◆ PROBLEM: When you reach the line in the listing below that contains "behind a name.", begin returning lines exactly as written, and stop after the line that contains "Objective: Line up". Return no other lines.

◆ RECORDS SHOWN:
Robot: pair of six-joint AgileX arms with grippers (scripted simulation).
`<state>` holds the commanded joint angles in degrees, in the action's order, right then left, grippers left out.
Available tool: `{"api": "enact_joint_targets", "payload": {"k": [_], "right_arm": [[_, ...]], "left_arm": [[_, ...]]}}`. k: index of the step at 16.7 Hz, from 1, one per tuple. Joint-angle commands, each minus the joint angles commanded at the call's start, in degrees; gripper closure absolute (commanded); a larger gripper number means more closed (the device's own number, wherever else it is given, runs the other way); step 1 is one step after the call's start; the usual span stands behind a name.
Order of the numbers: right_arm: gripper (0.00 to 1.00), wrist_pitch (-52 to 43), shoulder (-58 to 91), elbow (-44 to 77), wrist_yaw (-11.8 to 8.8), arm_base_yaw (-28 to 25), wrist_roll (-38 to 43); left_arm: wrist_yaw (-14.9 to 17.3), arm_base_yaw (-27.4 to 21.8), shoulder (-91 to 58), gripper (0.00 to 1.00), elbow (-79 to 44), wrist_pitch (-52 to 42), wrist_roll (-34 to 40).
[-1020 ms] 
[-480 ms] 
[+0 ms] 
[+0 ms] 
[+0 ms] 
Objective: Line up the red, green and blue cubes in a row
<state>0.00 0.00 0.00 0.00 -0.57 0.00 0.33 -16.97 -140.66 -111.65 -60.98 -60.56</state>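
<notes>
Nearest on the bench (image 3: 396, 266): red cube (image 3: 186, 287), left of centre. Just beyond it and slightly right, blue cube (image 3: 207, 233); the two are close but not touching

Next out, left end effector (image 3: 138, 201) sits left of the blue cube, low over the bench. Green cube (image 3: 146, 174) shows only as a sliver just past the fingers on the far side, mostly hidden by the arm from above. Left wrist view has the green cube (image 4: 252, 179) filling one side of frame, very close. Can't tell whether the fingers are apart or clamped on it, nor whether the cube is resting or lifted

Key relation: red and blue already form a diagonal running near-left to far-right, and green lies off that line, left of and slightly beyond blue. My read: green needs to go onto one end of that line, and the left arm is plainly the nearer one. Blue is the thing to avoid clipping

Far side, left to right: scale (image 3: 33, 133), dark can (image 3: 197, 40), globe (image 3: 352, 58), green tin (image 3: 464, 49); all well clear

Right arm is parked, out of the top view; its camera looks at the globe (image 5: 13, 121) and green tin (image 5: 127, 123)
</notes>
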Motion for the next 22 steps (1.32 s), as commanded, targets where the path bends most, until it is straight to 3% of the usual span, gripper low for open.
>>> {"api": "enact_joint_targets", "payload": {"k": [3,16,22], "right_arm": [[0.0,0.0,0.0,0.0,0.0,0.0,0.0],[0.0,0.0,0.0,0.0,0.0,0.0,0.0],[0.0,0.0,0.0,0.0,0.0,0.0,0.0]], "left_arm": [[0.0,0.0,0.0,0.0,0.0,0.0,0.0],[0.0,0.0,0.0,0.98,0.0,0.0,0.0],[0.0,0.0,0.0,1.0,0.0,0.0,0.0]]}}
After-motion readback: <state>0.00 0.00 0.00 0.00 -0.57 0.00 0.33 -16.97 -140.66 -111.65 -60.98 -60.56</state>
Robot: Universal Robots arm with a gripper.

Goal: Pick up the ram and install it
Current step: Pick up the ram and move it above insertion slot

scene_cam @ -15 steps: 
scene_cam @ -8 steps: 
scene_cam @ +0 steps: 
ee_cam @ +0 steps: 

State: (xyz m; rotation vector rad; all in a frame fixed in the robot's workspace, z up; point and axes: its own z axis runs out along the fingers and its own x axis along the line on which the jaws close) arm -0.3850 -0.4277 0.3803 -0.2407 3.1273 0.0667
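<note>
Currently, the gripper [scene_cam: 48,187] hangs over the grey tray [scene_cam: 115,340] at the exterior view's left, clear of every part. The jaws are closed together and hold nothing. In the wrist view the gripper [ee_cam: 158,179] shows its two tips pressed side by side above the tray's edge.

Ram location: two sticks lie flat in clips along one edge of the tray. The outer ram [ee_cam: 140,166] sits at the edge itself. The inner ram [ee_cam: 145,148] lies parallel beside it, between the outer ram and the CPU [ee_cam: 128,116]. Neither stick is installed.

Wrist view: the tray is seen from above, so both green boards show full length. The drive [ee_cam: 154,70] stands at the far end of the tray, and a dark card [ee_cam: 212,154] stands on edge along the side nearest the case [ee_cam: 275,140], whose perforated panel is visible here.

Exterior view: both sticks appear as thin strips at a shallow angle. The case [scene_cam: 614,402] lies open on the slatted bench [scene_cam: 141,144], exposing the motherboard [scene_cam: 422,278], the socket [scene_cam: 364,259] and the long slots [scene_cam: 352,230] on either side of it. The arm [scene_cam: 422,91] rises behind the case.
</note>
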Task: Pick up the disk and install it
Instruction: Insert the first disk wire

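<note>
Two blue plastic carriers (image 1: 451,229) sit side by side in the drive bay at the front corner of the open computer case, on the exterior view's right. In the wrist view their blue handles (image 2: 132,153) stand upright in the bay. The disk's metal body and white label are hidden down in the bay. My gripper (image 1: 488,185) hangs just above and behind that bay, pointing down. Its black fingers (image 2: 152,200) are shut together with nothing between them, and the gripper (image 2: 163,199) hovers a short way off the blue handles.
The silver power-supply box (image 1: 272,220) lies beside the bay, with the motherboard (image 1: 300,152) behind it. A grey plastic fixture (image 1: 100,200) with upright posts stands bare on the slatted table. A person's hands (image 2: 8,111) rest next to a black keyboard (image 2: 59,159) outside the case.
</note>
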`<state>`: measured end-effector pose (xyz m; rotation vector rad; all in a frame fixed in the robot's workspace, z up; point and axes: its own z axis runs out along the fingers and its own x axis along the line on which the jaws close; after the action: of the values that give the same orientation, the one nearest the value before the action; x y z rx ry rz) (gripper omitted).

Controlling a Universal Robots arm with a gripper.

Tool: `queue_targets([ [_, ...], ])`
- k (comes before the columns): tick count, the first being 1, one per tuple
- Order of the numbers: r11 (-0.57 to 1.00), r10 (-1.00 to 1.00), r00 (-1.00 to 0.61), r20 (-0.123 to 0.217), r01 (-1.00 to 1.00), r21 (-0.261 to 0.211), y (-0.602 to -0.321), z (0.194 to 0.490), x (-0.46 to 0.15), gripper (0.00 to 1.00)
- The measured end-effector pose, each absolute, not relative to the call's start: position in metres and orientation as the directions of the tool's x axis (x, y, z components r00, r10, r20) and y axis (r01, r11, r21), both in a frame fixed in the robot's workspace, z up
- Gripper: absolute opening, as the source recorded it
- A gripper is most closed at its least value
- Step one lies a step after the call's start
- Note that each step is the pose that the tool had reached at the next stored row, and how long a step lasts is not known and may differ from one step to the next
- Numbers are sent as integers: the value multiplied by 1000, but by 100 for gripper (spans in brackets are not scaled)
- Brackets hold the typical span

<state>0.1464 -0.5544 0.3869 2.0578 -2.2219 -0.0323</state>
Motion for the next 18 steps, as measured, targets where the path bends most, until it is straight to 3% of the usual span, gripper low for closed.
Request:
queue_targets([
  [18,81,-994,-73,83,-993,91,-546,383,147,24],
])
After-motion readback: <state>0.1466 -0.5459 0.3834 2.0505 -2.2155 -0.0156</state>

◆ EXERCISE RESULT:
Available tool: `{"api": "enact_joint_targets", "payload": {"k": [_], "right_arm": [[_, ...]], "left_arm": [[_, ...]]}}`. k: index of the step at 16.7 Hz, from 1, one per tuple. Joint-angle commands, each minus the joint angles commanded at the call's start, in degrees; gripper closure absolute (commanded); a larger gripper number means more closed (the device's own number, wherever else it is given, runs the other way); step 1 is one step after the call's start; the usual span stands behind a name.
Order of the numbers: right_arm: gripper (0.00 to 1.00), wrist_pitch (-52 to 43), shoulder (-58 to 91), elbow (-44 to 77), wrist_yaw (-11.8 to 8.8), arm_base_yaw (-28 to 25), wrist_roll (-38 to 43); left_arm: wrist_yaw (-14.9 to 17.3), arm_base_yaw (-27.4 to 21.8), shoulder (-91 to 58), gripper (0.00 to 1.00), elbow (-79 to 44), wrist_pitch (-52 to 42), wrist_roll (-34 to 40).
[-1020 ms] 
[-480 ms] 
[+0 ms] 
[+0 ms] 
[+0 ms] 
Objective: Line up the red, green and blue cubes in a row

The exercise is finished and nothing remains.